▸ ABOUT THIS EXERCISE
Collect every line below that contains the word "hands".
..........
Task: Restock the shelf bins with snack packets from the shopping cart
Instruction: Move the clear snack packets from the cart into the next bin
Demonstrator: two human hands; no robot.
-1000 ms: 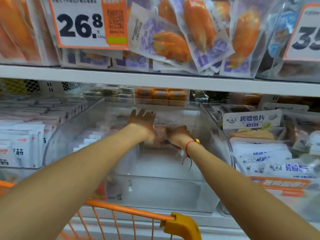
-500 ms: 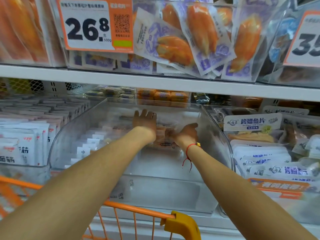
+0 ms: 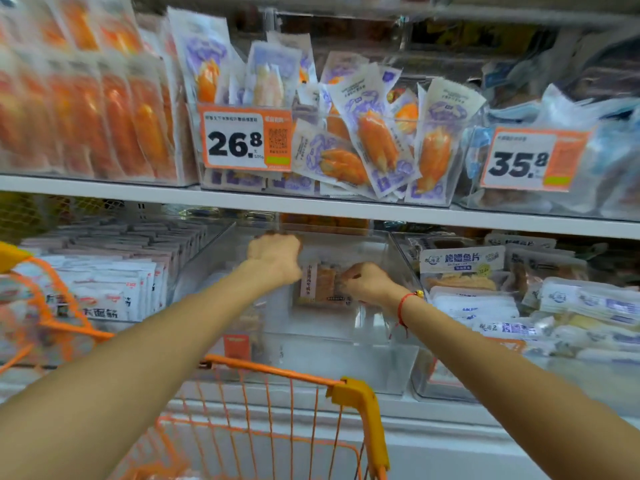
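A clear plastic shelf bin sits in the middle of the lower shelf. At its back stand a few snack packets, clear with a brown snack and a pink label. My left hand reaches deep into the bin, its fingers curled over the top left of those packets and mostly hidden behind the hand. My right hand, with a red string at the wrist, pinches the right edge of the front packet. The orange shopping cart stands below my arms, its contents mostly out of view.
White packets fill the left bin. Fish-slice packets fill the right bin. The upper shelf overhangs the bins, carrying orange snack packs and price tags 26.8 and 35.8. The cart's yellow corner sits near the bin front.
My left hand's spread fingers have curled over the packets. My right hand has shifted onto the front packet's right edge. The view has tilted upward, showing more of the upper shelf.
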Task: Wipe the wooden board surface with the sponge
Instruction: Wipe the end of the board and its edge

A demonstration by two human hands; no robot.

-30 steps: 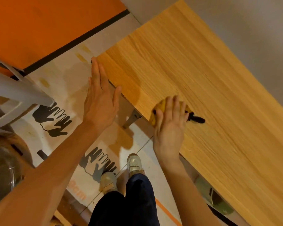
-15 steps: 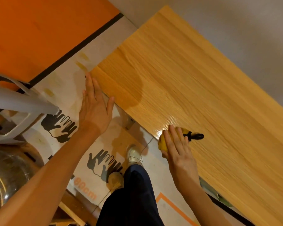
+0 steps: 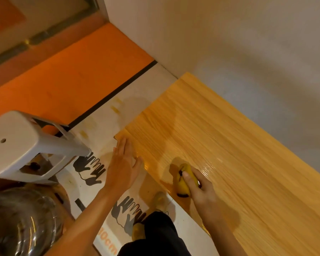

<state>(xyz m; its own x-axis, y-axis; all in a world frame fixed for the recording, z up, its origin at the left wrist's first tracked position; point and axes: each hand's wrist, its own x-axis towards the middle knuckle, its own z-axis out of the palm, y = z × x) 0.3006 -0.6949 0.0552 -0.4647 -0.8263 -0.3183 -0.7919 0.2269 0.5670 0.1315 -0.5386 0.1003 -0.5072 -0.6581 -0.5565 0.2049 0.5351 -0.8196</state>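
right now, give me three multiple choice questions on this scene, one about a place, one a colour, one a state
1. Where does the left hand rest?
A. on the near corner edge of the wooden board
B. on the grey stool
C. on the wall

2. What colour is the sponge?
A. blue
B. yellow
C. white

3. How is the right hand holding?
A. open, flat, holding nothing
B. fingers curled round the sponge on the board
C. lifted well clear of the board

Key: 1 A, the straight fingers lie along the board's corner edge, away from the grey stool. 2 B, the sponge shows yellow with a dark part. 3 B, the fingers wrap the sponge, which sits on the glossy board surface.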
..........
▸ WRITTEN ANSWER
Demonstrator: two human hands; no robot.
A demonstration by two human hands; no robot.

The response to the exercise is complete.